There’s no shortage of different ways that we can get people here.— Sean Fraser
“When they have the ability to pursue permanent residency, that is a complete answer for them to be able to work for different employers,” said Fraser.
He is also interested in finding new ways to bring temporary foreign workers in, beyond employer sponsorship. These could include allowing family members of current temporary foreign workers to come to Canada, or expanding the ability of international students to work.
“There’s no shortage of different ways that we can get people here and potentially have the opportunity [for them] to work for different employers,” said Fraser.
“I think that the time is probably right now to both lessen the burden on employers, but also create more freedom for employees to work.”
Demographic changes including an aging Canadian population mean labour shortages are expected to continue. In response, Fraser said the federal government will need to get creative about bringing in new workers from abroad.
New starts for Thi and Van
Meanwhile, the two workers CBC News spoke to this summer have since found new employment, thanks to the open work permit process.

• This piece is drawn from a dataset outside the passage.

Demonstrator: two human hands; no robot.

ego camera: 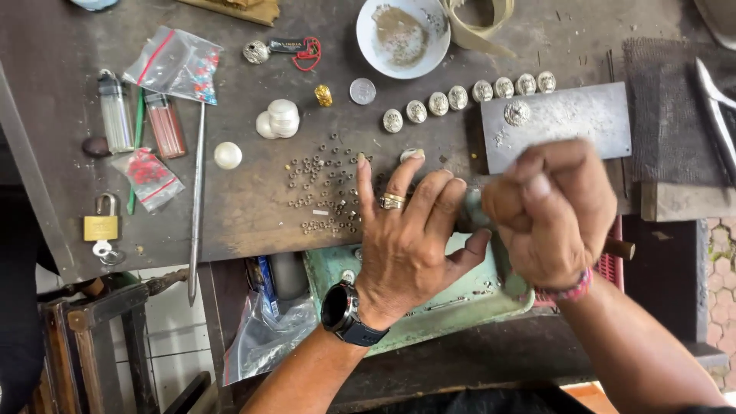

The workers spoke on the condition they not be named. They fear retribution against their families in Vietnam from the Vietnamese agent who arranged for them to come to Canada, and don’t want the farm company’s other workers to face retaliation. (CBC News conducted the interviews in Vietnamese, and translated what they said to provide the quotes below.)
The employees said that for months, they were left to fend for themselves without the work shifts, pay and lodgings that the temporary foreign worker program requires an employer to provide.
One of the workers, who we will call Van, left P.E.I. after getting his open work permit. He works for a restaurant.
“Life is better now,” he said. “I left everything behind on P.E.I., and now I’m starting from scratch, trying to collect work hours.”
The other worker, who we will call Thi, also left P.E.I. after getting permission to do so at the end of April. She is now working as a housekeeper.
“Life is good for now. I finally have income and can pay rent now,” she said. “The work is tough. Every day I have to clean out about 15 rooms, but at least I’m getting paid.”
Both are hoping to apply for permanent residency in the future, but feel they wasted months on P.E.I. while waiting to start collecting the hours of work they need to start that process.